TASK DESCRIPTION: Look through the listing for the word "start". Copy each line that has it.
==== INFORMATION ====
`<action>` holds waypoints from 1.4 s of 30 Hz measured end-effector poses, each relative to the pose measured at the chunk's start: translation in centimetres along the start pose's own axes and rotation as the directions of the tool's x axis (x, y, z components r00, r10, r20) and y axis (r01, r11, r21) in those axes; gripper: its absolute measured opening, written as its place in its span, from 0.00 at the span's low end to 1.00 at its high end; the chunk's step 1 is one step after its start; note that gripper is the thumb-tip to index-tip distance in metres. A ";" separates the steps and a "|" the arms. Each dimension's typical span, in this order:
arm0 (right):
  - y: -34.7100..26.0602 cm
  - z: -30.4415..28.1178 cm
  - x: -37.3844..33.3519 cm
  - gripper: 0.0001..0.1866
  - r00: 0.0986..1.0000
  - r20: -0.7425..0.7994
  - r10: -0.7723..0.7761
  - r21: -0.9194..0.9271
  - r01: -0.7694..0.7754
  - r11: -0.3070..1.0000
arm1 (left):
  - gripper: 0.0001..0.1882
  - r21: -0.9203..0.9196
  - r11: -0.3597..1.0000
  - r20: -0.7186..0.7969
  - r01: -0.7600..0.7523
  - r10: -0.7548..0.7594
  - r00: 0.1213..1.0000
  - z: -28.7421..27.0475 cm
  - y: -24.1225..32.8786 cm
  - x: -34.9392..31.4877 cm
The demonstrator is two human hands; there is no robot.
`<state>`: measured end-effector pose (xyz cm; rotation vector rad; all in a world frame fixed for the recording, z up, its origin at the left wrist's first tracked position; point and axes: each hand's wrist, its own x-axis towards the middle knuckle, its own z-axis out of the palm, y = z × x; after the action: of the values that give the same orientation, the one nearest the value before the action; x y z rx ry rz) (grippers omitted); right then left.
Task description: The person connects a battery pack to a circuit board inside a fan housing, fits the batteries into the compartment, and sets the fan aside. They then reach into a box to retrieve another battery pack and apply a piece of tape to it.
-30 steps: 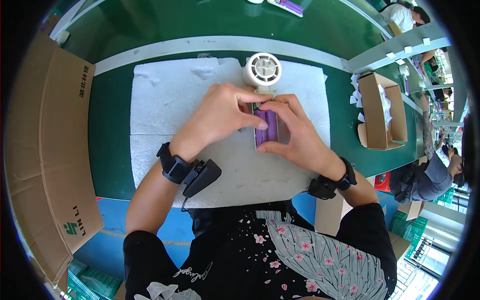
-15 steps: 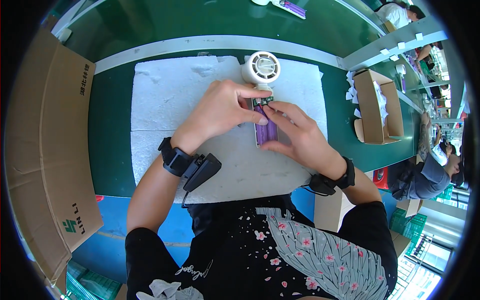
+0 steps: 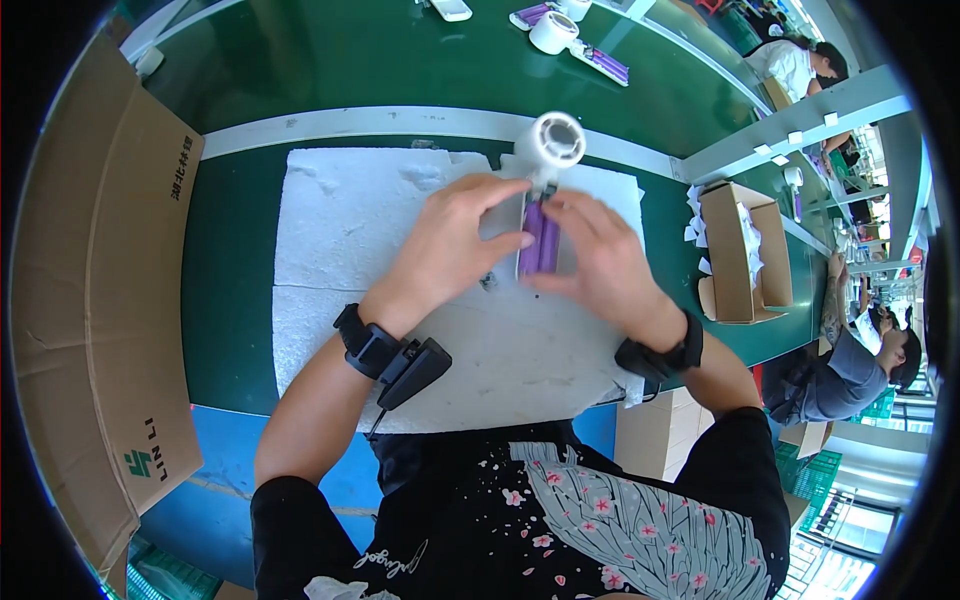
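Note:
A white handheld fan [image 3: 540, 165] is between my two hands above the pale foam pad. Its round head points away from me and is smeared by motion. The handle lies open toward me, showing purple cylindrical battery cells [image 3: 541, 240] side by side. My left hand [image 3: 450, 235] grips it from the left, index finger by the neck and thumb against the cells. From the right, my right hand [image 3: 605, 255] holds it, fingertips at the neck and thumb near the handle's lower end. Fingers mostly hide the small circuit board at the neck.
Foam pad [image 3: 430, 350] lies on the green table [image 3: 230, 300]. A tall cardboard box [image 3: 110, 300] stands left; a small open carton [image 3: 745, 255] sits right. Beyond the pale rail [image 3: 380, 122] lie more fans [image 3: 553, 33]. Co-workers are at the right.
The fan has shifted slightly right and away from me, with both hands still on it. My right fingers have closed in over the circuit board. The view has tilted, showing more fans beyond.

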<state>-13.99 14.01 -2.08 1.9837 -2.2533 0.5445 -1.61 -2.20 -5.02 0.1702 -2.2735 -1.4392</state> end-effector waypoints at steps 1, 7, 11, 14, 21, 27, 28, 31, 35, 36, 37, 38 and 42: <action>1.1 0.3 0.8 0.35 0.998 -0.037 0.055 -0.039 -0.057 0.998 | 0.21 0.015 1.000 -0.024 0.009 -0.009 1.000 0.0 0.0 0.1; 11.3 0.3 6.8 0.30 0.823 -0.157 0.546 -0.262 -0.568 0.780 | 0.19 0.114 0.993 -0.071 -0.037 0.045 0.996 0.1 -1.5 -0.1; 16.7 -0.2 8.8 0.29 0.673 -0.245 0.698 -0.555 -0.687 0.469 | 0.17 0.113 0.990 -0.106 -0.083 0.095 0.990 0.4 -2.0 0.4; 16.5 0.8 12.9 0.28 0.883 -0.222 0.414 -0.360 -0.469 0.807 | 0.15 0.127 0.990 -0.099 -0.067 0.080 0.992 0.5 -1.9 0.3; 18.3 8.9 23.6 0.25 0.982 -0.179 -0.061 -0.176 0.029 0.984 | 0.13 0.064 0.996 -0.157 -0.067 0.076 0.985 -0.1 -2.5 0.4; 16.7 8.5 25.1 0.13 0.998 -0.035 0.057 -0.093 -0.061 0.994 | 0.10 0.051 0.992 -0.249 -0.115 0.124 0.961 0.7 -3.6 1.2; 15.1 7.5 24.0 0.12 0.997 -0.040 0.068 -0.097 -0.072 0.993 | 0.10 0.031 0.993 -0.234 -0.117 0.121 0.965 0.5 -3.5 1.3; 10.4 4.4 19.0 0.09 0.997 -0.069 0.026 0.118 -0.017 0.993 | 0.09 0.054 0.995 -0.377 -0.079 0.093 0.921 0.1 -3.1 1.8; 2.2 -1.1 10.2 0.08 0.984 0.179 0.000 0.279 -0.051 0.959 | 0.08 0.048 0.998 -0.580 -0.050 0.069 0.812 -2.0 -2.7 1.0; 1.1 -2.3 7.9 0.08 0.973 0.229 -0.010 0.313 -0.064 0.947 | 0.07 0.031 0.998 -0.632 -0.062 0.067 0.772 -2.4 -2.4 1.3; -0.1 -2.9 6.1 0.08 0.972 0.231 -0.034 0.324 -0.044 0.945 | 0.07 0.049 0.997 -0.635 -0.059 0.077 0.768 -3.0 -2.3 1.3; -1.0 -3.7 4.3 0.09 0.972 0.233 -0.045 0.327 -0.034 0.945 | 0.07 0.084 0.991 -0.672 -0.103 0.133 0.729 -3.3 -2.1 1.5; -2.9 -4.8 -0.1 0.09 0.966 0.207 -0.157 0.220 0.110 0.969 | 0.05 0.347 0.924 -0.799 -0.157 0.380 0.466 -6.5 -0.1 0.8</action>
<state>-11.97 15.39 2.91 2.3902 -2.2400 0.5909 0.39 -7.87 -2.48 0.4582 -1.4846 -0.6401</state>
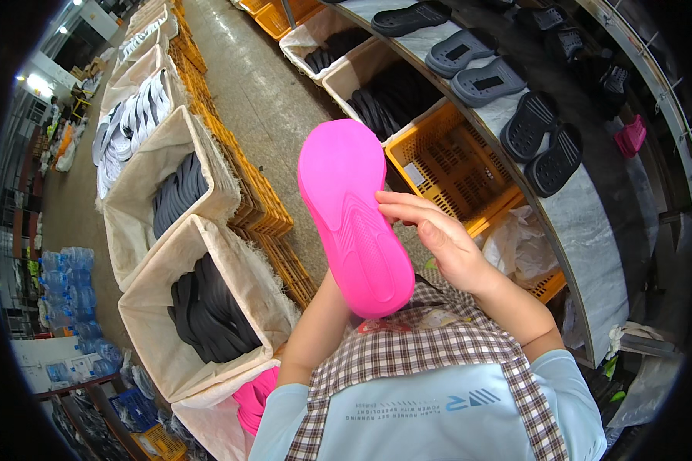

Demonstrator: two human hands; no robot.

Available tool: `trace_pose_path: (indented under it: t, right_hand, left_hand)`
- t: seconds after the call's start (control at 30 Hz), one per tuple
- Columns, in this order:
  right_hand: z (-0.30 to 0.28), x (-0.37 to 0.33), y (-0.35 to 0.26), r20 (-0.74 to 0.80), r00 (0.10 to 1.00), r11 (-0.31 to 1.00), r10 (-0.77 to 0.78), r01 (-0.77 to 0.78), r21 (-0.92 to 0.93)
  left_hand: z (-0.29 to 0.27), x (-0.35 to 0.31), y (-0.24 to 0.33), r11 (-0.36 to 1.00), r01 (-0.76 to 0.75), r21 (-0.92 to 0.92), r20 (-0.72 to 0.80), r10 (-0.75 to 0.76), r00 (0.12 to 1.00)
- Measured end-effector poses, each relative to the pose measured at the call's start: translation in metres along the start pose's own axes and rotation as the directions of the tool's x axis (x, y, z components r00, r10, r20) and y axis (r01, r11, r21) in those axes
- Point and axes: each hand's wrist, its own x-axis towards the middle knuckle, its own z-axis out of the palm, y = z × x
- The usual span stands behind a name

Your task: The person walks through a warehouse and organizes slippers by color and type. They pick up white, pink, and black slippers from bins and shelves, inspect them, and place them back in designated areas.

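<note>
A bright pink shoe sole (357, 223) is held up in front of me, its patterned face toward my view and its long side nearly upright. My left forearm (315, 326) runs up behind its lower end; the sole hides my left hand, which supports it from behind. At the sole's right edge is my right hand (442, 238), with fingers stretched out and thumb apart. Its fingertips touch that edge, though some are partly hidden.
To my left, cloth-lined bins (200, 376) hold black, grey and white footwear pieces, with pink ones nearest me. On the right, a curved grey conveyor (592, 253) carries dark clogs (530, 127). A yellow crate (438, 142) stands beneath it. Bottled water (69, 284) is stacked far left.
</note>
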Motion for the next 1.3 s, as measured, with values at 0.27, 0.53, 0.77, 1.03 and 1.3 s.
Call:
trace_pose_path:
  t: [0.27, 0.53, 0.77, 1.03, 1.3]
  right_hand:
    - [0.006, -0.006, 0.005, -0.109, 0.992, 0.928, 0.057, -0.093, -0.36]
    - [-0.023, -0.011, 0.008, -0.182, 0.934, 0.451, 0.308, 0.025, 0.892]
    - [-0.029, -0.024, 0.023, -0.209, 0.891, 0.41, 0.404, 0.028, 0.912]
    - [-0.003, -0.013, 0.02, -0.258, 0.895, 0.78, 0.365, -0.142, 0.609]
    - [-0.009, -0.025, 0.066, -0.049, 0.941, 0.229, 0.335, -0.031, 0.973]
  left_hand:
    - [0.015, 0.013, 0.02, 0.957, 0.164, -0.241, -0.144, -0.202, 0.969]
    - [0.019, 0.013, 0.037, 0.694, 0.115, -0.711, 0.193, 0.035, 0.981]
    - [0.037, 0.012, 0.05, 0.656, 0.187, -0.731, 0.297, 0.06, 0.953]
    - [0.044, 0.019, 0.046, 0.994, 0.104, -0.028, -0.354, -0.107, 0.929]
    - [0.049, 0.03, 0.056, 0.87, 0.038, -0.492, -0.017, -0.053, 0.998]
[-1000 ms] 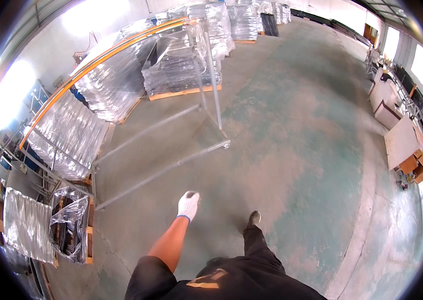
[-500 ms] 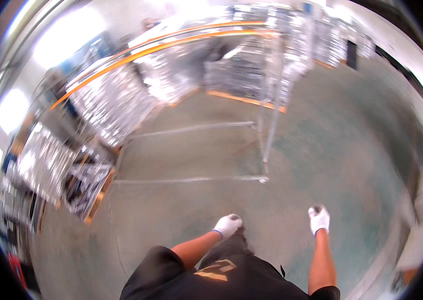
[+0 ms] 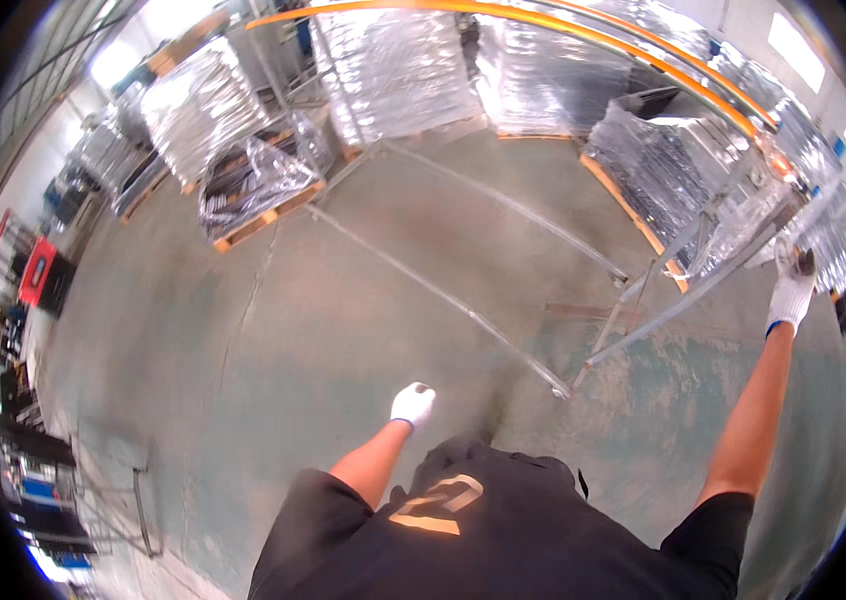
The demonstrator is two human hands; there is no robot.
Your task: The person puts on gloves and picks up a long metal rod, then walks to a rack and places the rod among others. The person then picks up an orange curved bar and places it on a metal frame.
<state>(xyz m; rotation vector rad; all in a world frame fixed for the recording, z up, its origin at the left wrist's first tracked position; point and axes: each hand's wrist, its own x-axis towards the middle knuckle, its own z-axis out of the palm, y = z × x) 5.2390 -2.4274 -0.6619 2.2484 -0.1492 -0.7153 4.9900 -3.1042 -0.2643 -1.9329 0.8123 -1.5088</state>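
Observation:
My left hand (image 3: 413,404), in a white glove, is low in front of my body with its fingers curled in; nothing shows in it. My right hand (image 3: 791,288), gloved in white with dark patches at the fingers, is stretched out to the far right, its fingers apart. It is close to the upper part of a grey metal post (image 3: 698,290) of a large rack frame. Whether the fingertips touch the post, I cannot tell. An orange beam (image 3: 503,10) runs along the frame's top, and a thin grey rail (image 3: 433,290) lies along its floor side.
Stacks in clear film stand on wooden pallets behind the frame, such as a tall stack (image 3: 393,75) and a dark wrapped load (image 3: 648,165). A low wrapped pallet (image 3: 263,185) sits at the left. Farther left are a red machine (image 3: 38,275) and a thin metal stand (image 3: 138,510).
My view has turned left, so the frame now appears farther right. My right arm has reached up and outward towards the frame's post. My left hand stays low, with its fingers curled.

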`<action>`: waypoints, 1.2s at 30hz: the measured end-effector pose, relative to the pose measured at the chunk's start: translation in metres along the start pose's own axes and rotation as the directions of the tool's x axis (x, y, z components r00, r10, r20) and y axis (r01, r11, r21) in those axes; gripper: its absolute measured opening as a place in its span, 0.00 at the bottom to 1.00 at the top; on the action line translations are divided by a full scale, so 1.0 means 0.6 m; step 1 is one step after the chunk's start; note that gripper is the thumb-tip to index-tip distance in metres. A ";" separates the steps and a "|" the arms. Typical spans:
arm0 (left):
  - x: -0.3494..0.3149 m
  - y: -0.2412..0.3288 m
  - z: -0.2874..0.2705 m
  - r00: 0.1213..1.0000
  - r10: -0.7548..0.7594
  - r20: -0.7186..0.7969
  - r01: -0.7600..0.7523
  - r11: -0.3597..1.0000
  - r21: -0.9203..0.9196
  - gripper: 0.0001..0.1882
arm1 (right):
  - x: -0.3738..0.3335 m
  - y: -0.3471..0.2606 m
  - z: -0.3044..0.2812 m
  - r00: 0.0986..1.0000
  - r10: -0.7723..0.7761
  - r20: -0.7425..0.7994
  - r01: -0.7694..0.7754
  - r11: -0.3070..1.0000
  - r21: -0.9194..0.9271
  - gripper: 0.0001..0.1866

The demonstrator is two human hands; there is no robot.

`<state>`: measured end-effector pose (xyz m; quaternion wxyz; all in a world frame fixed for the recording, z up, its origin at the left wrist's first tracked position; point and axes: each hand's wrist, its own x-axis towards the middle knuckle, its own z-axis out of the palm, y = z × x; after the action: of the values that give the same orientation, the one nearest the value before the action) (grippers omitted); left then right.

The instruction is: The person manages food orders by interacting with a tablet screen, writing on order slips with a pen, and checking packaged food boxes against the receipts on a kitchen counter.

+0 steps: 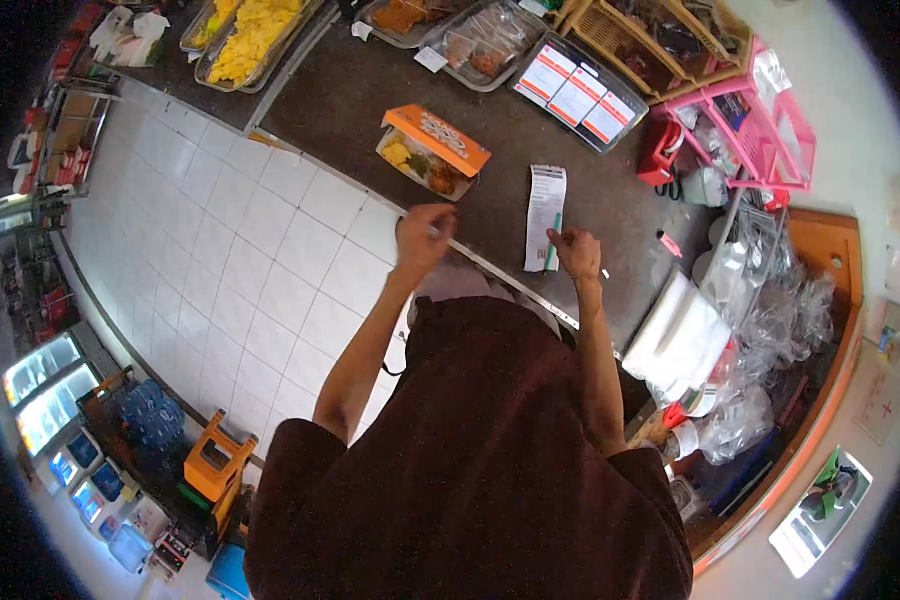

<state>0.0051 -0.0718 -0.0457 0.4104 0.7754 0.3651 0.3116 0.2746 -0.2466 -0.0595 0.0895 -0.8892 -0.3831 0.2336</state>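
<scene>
A long white paper receipt lies on the dark counter. My right hand is at its lower right edge, its fingers closed on a slim green pen that lies across the paper. My left hand is over the counter's front edge with curled fingers. A small pale spot shows at those fingers; whether it is a held thing I cannot make out. Just beyond my left hand is an orange-and-white food box, its lid raised. Yellow food, something green and a browned piece show inside.
Metal trays of yellow food and covered trays line the back. A dark board with labelled cards, a red holder, a pink rack and a pink marker are to the right, with white sheets and plastic bags nearer.
</scene>
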 end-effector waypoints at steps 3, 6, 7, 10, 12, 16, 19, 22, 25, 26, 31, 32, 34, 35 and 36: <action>0.060 -0.072 -0.069 0.923 0.012 -0.384 0.067 0.979 0.192 0.20 | 0.001 -0.106 -0.026 0.999 0.030 -0.025 -0.019 0.933 0.358 0.28; 0.180 -0.105 -0.106 0.856 0.302 -0.419 -0.073 0.874 0.480 0.20 | 0.047 -0.225 0.011 0.947 -0.165 -0.276 0.284 0.832 0.477 0.28; 0.211 -0.121 -0.120 0.845 0.353 -0.402 -0.093 0.837 0.539 0.19 | 0.073 -0.255 0.029 0.923 -0.236 -0.303 0.351 0.838 0.418 0.26; 0.281 -0.151 -0.164 0.983 0.169 0.072 -0.183 0.933 0.309 0.15 | 0.106 -0.284 -0.001 0.946 -0.264 -0.185 0.298 0.935 0.190 0.23; 0.321 -0.149 -0.175 0.956 0.162 0.246 -0.249 0.891 0.380 0.11 | 0.121 -0.275 -0.022 0.985 -0.167 -0.045 0.167 0.986 0.001 0.23; 0.307 -0.163 -0.165 0.926 0.273 0.259 -0.350 0.878 0.326 0.12 | 0.096 -0.260 0.024 0.949 -0.167 -0.267 0.201 0.974 0.104 0.23; 0.282 -0.187 -0.133 0.972 0.060 0.228 -0.123 0.954 0.272 0.13 | 0.077 -0.291 0.083 0.856 0.040 -0.516 0.169 0.921 0.351 0.25; 0.267 -0.188 -0.118 0.984 -0.111 0.142 0.118 0.992 -0.038 0.14 | 0.072 -0.323 0.105 0.825 0.238 -0.513 0.116 0.817 0.565 0.25; 0.280 -0.147 -0.138 0.948 -0.225 0.225 0.234 0.972 -0.014 0.14 | 0.064 -0.338 0.109 0.810 0.361 -0.462 0.040 0.752 0.658 0.25; 0.280 -0.153 -0.137 0.945 -0.219 0.244 0.229 0.973 -0.011 0.14 | 0.062 -0.343 0.108 0.831 0.389 -0.397 -0.030 0.745 0.666 0.25; 0.278 -0.203 -0.147 0.880 -0.190 0.436 0.160 0.982 0.104 0.17 | 0.062 -0.309 0.134 0.869 0.277 -0.410 0.047 0.778 0.626 0.25; 0.275 -0.213 -0.158 0.864 -0.147 0.481 0.116 0.989 0.093 0.18 | 0.054 -0.303 0.124 0.916 0.192 -0.353 0.062 0.800 0.597 0.29; 0.279 -0.223 -0.171 0.803 -0.349 0.483 0.470 0.870 -0.152 0.19 | 0.043 -0.296 0.079 0.975 0.209 0.078 -0.178 0.521 0.835 0.29; 0.289 -0.214 -0.170 0.684 -0.498 0.533 0.719 0.581 -0.381 0.19 | 0.043 -0.293 0.068 0.956 0.244 0.161 -0.225 0.260 0.939 0.28; 0.297 -0.204 -0.168 0.680 -0.499 0.538 0.723 0.577 -0.379 0.19 | 0.042 -0.293 0.060 0.935 0.253 0.249 -0.252 -0.020 0.968 0.27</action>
<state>-0.0154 0.1645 -0.0713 0.7642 0.4819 0.4199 0.0862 0.1600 -0.1077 -0.0400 0.6352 -0.6297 0.0538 0.4440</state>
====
RESULT BELOW:
`<action>` holds waypoints from 1.4 s of 30 Hz measured end-effector poses, each relative to the pose measured at the chunk's start: translation in centimetres along the start pose's own axes and rotation as the directions of the tool's x axis (x, y, z components r00, r10, r20) and y axis (r01, r11, r21) in those axes; gripper: its absolute measured opening, written as its place in its span, from 0.00 at the span's low end to 1.00 at its high end; the chunk's step 1 is one step after its start; note that gripper is the thumb-tip to index-tip distance in metres. A ";" separates the steps and a "|" the arms. Each dimension's typical span, in this order:
- t: seconds after the call's start (control at 30 Hz), one per tuple
- Measured end-effector poses, each relative to the pose measured at the call's start: translation in metres along the start pose's own axes and rotation as the directions of the tool's x axis (x, y, z components r00, r10, r20) and y axis (r01, r11, r21) in those axes
`<action>`: waypoints, 1.2s at 30hz: the measured end-effector pose, relative to the pose measured at the chunk's start: translation in metres along the start pose's own axes and rotation as the directions of the tool's x axis (x, y, z components r00, r10, r20) and y axis (r01, r11, r21) in those axes; gripper: its absolute measured opening as a place in its span, 0.00 at the bottom to 1.00 at the top; on the action line translations are divided by a full scale, so 1.0 means 0.6 m; step 1 is one step after the chunk's start; note that gripper is the thumb-tip to index-tip distance in metres. A ";" separates the steps and a "|" the arms. Typical spans:

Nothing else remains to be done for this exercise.